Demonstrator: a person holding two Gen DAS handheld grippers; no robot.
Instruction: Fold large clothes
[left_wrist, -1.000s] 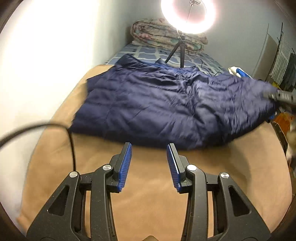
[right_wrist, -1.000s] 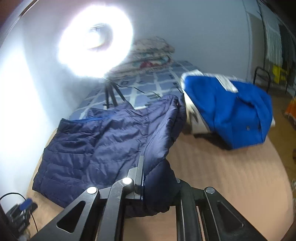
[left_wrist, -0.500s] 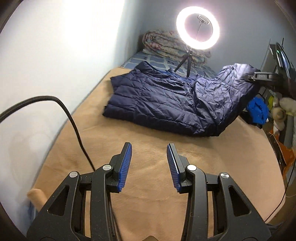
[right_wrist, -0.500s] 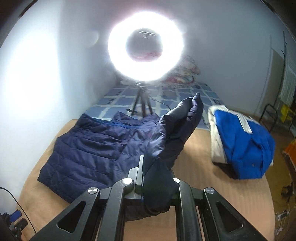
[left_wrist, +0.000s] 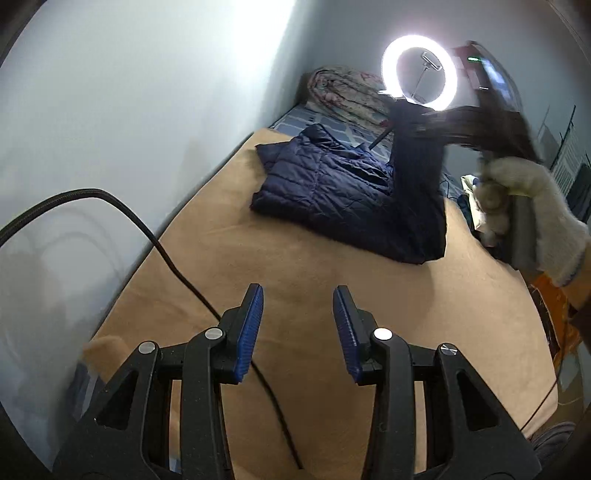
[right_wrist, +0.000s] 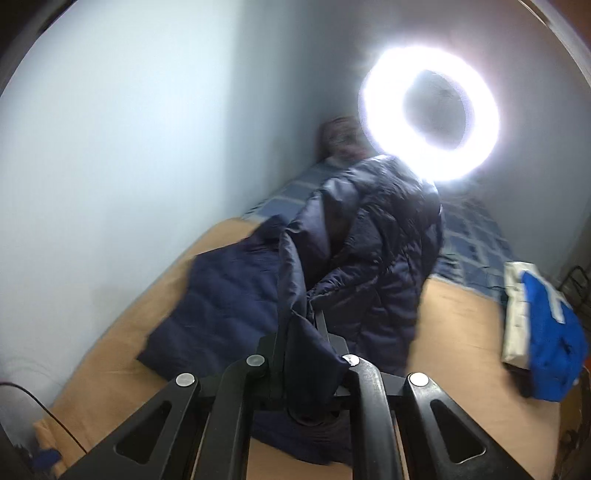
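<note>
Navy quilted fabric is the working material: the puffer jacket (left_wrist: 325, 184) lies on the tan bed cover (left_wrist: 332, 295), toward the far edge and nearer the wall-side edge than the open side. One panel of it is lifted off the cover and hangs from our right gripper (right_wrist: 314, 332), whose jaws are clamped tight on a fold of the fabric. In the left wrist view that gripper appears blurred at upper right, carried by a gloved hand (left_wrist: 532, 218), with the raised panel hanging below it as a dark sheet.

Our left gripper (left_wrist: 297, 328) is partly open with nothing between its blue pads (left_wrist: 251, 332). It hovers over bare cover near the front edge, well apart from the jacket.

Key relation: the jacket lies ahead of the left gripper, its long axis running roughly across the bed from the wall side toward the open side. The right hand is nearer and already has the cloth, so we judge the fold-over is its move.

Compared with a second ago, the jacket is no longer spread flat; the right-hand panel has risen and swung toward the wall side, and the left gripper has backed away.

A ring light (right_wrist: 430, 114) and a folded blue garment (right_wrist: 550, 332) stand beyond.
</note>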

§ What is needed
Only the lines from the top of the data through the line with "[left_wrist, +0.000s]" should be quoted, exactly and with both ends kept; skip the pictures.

§ Output for this task
Demonstrator: a person holding two Gen DAS handheld grippers; no robot.
Instruction: Fold large clothes
[left_wrist, -1.000s] 
[right_wrist, -1.000s] 
[left_wrist, -0.500s] 
[right_wrist, -0.500s] 
[left_wrist, +0.000s] 

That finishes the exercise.